The C Word. Everyone knows what it is and everyone knows someone that has been affected by it. I’ve known about this word since 2001 when my mother was diagnosed with breast cancer and given three years to live. However, at that time I did not know that she was given a time frame for how much life she had left and neither did she. The only person that knew about her three years was my father. My two brothers and I wouldn’t find out about this time frame until six years later on a cold November night in 2007, but it would be included in the speech my dad gave us before he told us that she now had three weeks to live; however, we were told to keep praying for her health because, as she had previously demonstrated, she was a fighter. I was 12 years old when I lost my mother on a beautiful January morning six weeks after she was “supposed” to go.

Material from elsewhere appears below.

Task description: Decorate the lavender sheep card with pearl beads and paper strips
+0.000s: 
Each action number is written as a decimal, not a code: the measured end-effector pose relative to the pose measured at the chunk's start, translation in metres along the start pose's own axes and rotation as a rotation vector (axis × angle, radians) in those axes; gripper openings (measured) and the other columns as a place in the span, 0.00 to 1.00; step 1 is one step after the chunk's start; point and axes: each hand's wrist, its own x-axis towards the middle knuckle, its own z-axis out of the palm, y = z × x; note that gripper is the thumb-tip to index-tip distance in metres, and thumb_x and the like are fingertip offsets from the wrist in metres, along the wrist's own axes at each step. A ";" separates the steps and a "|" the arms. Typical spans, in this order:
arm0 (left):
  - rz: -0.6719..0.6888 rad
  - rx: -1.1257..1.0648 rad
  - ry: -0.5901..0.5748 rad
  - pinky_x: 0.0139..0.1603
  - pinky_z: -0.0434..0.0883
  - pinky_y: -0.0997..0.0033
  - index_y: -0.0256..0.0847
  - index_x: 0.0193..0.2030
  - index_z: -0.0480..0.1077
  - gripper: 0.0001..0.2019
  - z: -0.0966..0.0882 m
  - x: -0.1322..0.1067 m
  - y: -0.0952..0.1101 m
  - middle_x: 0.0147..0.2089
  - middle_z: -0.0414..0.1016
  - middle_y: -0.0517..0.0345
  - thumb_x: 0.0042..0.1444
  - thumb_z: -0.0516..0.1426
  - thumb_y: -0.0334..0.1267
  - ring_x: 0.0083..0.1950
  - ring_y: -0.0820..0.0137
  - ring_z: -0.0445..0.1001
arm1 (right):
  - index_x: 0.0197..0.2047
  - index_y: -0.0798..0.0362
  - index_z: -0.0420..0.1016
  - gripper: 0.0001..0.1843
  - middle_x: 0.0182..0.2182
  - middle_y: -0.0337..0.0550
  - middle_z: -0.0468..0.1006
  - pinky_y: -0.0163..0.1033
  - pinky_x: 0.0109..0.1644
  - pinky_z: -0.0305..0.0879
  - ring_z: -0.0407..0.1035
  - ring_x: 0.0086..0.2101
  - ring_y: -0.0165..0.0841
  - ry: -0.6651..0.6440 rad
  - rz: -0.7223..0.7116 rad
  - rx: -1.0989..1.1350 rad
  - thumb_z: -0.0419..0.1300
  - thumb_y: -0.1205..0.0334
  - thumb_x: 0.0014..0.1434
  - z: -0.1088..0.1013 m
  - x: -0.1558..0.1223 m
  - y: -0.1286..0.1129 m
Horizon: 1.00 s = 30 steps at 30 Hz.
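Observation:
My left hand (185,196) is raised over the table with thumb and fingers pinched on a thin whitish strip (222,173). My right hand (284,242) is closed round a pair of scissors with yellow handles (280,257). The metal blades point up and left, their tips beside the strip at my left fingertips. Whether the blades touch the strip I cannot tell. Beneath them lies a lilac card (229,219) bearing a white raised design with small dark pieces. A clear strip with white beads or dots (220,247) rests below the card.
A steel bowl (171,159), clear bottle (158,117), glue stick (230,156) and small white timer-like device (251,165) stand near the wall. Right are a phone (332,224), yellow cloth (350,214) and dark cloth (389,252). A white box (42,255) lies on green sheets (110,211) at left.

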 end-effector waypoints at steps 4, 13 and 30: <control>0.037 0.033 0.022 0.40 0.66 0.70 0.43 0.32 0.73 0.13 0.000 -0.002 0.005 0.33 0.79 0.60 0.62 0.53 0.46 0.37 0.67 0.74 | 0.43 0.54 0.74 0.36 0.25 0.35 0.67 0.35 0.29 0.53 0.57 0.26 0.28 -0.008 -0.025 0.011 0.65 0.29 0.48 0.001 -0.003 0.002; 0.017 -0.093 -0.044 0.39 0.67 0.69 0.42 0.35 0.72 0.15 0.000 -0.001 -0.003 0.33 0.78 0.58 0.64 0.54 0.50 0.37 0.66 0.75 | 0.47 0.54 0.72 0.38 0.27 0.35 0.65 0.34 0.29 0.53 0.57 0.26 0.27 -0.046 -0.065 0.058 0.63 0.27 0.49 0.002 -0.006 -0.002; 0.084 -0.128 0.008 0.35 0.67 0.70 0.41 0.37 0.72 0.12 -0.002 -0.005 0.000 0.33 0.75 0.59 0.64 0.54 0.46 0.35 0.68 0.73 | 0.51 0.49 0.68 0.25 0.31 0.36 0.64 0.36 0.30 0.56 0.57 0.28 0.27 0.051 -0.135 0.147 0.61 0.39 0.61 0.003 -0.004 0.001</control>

I could ramble on about cancer, more specifically my mother’s cancer, for days. I don’t want to do that because I know she wouldn’t want me to do that and because she never did that. Cancer took so much away from her, but she still lived every day to the fullest. She didn’t know about her “death sentence” because she wanted to live each day as best she could and not think about the years closing in. She wanted to be a wife, mother, sister, friend, and so much more. I may have lost my mother almost nine years ago, but I still learn so much from her everyday. Through her I have learned how to live joyously and to let go and just have fun. To be in the moment and to be a friend. No matter how sick she felt, she would always be there for those she cared for and act like she wasn’t in severe pain. She taught me how to laugh and even while gone she teaches me how to keep smiling even when life down right sucks. Physically she is not here, but in a way, she always is around.
Cancer shaped my family, but somehow I have found so many positives in this negative experience. Despite the fact that cancer took away so much from my dad, myself, and my brothers, it also gave us more than we could ever imagine. It has created a bond that my brothers and I share, but don’t discuss. It brought me even closer to my aunt who has stepped in and guided me simply because my mom cannot. It gave me a greater understanding of life and just how precious it is. Cancer forced me to go through personal issues that I most likely never would have had to face and gave me the chance to realize how emotionally strong I am and just how much I can get through. Cancer caused my faith to ebb and flow, but essentially realize just how amazing God is and that He truly never will leave me even in the darkest times. So far, though, one of cancer’s greatest gifts to me is my three-year-old brother, Jack, who truly was the window opening after a door closed. His young life gives me a new outlook on my own and instills in me a love for life that, without him, I probably never would have found.
That is my cancer story and I hope that is where it will end. However, I know it probably won’t be. Over the course of her lifetime about one in every eight women (about 12% of the population) will develop invasive breast cancer which means there will be more little girls and boys left to grow up without a mother. Although there is not a cure yet, early detection can make a world of difference. You can read about breast cancer symptoms on the Cancer Center’s website and you can also do routine breast exams on your own. Starting at age 50 you should have your first mammogram. If you have a strong family history of breast cancer (mother or sister), you should start getting mammograms 10 years younger than the age they were diagnosed or at age 40 (whichever is younger) so if your mother was diagnosed at the age of 38, you should have your first mammogram when you are 28.
If you’re interested in helping to find a cure for breast cancer, you can find a number of organizations that are striving for the same goal of putting an end to breast cancer. You can donate on their websites or find other ways to raise money. We all have one goal in this fight to beat breast cancer: more birthdays.